● Assignment
Each line of the records below that holds "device" should be returned.

*** The data ***

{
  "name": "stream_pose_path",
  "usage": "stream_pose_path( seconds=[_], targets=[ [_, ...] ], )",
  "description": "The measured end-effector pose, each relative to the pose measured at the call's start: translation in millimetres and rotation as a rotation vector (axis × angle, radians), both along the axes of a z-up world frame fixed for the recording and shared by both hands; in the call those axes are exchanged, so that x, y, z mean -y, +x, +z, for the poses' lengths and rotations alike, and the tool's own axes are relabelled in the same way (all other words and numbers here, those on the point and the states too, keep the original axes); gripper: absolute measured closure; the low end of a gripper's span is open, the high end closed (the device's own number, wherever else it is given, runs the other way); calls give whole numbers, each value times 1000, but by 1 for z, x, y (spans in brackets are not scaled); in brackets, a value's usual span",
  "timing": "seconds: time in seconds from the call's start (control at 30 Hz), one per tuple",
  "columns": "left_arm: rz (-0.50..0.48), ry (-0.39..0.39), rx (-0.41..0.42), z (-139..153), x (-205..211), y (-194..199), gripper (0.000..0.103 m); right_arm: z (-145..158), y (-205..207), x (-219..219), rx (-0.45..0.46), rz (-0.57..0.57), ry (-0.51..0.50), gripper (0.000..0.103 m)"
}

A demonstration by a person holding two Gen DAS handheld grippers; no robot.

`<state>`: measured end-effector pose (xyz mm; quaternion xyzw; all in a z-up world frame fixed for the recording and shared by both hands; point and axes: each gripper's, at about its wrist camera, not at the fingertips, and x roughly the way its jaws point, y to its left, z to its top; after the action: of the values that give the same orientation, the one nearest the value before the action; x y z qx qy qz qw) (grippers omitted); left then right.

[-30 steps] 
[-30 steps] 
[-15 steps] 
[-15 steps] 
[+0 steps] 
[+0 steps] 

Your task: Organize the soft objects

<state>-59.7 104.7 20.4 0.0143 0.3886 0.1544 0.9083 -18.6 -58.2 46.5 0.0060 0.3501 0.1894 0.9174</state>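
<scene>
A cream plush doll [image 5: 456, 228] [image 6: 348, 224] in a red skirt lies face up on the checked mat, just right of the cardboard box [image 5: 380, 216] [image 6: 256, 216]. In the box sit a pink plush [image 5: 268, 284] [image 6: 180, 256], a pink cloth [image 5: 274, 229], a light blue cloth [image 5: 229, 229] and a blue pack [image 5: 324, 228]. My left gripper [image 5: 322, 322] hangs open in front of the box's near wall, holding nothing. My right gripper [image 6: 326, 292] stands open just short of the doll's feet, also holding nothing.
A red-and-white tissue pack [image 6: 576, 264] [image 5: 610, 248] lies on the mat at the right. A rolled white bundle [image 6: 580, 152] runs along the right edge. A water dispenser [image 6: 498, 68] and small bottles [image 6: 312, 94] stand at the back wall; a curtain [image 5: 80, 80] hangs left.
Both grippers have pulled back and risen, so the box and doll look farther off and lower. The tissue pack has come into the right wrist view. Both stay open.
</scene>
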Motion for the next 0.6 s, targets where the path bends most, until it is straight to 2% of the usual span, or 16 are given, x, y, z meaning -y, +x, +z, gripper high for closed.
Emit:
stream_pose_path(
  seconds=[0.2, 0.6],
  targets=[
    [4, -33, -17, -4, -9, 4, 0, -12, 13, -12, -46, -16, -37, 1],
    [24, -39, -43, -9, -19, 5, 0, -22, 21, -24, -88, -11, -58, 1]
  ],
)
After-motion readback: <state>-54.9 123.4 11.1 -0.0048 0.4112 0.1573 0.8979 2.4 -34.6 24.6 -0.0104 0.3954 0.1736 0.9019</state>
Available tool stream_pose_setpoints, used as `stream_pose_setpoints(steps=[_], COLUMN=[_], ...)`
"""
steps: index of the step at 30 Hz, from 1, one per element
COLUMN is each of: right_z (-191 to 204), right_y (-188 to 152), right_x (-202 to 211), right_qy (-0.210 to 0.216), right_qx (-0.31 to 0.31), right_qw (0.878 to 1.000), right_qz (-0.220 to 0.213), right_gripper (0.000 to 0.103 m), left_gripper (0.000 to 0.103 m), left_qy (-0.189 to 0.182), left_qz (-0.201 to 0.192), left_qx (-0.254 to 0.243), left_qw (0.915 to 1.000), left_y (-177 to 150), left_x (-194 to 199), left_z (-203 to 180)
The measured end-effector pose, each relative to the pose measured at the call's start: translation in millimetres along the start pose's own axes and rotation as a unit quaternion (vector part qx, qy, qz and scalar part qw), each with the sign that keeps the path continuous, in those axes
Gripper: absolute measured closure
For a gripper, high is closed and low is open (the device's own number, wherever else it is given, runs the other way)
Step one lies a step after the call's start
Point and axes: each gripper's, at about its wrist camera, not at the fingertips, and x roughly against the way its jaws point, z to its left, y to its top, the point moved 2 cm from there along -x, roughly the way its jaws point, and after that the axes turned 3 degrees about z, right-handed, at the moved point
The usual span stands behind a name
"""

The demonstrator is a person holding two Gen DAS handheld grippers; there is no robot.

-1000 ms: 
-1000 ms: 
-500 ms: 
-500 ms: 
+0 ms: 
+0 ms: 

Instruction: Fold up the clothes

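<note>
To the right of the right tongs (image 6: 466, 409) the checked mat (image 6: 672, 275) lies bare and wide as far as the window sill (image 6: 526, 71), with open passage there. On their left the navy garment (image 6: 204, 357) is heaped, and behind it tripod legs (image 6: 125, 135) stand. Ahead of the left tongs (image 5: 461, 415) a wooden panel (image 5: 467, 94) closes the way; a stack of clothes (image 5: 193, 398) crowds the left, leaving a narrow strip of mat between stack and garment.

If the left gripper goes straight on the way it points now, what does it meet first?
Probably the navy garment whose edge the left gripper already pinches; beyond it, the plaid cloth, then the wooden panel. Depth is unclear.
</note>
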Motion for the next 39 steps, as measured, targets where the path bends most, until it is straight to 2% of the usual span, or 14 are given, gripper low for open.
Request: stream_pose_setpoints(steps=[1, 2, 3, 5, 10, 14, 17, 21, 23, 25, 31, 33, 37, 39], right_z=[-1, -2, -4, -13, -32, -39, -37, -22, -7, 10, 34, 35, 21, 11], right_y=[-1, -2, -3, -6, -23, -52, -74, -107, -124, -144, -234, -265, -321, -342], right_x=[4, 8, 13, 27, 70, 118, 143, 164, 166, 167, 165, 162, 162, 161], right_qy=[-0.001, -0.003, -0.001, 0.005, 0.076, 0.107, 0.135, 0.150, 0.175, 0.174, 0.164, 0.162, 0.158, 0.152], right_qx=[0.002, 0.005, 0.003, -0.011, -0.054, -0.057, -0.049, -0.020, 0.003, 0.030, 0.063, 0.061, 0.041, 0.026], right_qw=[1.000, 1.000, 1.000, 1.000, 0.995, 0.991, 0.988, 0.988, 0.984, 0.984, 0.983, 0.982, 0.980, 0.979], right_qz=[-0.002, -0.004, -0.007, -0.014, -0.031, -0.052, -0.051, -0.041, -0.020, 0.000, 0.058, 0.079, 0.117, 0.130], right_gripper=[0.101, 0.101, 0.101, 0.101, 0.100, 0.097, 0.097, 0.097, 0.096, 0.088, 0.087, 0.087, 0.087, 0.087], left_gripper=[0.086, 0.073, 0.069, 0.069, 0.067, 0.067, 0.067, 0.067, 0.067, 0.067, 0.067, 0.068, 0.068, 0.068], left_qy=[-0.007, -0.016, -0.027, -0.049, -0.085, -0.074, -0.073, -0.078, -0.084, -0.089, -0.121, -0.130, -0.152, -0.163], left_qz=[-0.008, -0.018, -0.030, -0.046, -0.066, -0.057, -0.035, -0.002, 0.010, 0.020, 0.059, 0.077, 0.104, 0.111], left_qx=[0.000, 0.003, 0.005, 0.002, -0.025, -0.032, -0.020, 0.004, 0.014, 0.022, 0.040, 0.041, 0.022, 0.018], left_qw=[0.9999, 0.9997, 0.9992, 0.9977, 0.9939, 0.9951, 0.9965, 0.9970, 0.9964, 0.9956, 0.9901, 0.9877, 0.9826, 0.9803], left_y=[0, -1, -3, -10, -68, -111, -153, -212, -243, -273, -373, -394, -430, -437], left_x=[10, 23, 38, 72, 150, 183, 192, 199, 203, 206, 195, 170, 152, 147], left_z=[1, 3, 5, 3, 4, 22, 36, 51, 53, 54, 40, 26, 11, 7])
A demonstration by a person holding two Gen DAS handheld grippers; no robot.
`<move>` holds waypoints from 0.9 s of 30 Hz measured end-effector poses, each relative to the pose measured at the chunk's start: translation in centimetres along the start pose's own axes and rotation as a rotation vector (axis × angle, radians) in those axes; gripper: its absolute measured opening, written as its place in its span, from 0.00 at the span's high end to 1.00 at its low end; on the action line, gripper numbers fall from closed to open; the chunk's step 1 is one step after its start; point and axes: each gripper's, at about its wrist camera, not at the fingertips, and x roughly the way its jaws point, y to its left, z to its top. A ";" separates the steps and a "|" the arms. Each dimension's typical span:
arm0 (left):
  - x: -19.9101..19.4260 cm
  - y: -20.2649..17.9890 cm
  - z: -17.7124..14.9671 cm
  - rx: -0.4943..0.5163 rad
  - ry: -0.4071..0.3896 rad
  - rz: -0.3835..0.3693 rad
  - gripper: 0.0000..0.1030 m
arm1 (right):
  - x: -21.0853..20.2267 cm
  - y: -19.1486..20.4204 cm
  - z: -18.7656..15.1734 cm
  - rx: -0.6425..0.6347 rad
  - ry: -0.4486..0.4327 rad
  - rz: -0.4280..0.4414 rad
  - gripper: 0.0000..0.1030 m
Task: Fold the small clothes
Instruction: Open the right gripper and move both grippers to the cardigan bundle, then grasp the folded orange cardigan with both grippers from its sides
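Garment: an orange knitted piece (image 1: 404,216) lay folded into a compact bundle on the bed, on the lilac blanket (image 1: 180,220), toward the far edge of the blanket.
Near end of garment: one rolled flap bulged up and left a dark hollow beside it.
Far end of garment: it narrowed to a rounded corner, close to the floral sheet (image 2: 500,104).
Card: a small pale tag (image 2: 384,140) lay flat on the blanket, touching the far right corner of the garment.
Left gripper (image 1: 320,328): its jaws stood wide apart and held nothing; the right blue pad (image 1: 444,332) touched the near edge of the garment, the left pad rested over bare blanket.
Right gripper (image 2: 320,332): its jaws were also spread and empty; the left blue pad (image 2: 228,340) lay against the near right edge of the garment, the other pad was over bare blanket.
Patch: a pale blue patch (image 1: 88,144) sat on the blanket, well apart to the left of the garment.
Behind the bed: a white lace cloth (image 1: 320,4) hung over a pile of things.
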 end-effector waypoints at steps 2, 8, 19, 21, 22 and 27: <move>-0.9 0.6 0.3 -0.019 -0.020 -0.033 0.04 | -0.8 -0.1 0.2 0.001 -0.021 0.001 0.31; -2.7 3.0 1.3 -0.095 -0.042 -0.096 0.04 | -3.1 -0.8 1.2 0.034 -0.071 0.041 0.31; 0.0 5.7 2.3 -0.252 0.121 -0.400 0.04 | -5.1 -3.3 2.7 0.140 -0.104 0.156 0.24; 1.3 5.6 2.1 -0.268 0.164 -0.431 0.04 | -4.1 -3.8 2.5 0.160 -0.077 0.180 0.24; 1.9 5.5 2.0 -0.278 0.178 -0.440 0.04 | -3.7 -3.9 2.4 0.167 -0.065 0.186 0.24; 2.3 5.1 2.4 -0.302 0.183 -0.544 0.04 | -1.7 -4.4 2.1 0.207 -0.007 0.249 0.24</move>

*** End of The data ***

● Task result
  "description": "The measured end-effector pose, each relative to the pose measured at the call's start: translation in millimetres and rotation as a rotation vector (axis × angle, radians), both along the axes of a z-up world frame fixed for the recording and shared by both hands; in the call those axes are exchanged, so that x, y, z mean -y, +x, +z, for the poses' lengths and rotations alike, and the tool's own axes are relabelled in the same way (all other words and numbers here, those on the point and the states too, keep the original axes); gripper: absolute measured closure; the low end of a gripper's span is open, the high end closed (the device's own number, wherever else it is given, runs the other way); calls give whole numbers, each value times 1000, but by 1 for z, x, y (spans in brackets are not scaled); in brackets, a value's usual span",
For a gripper, high is closed and low is open (the device's own number, wherever else it is given, runs the other way)

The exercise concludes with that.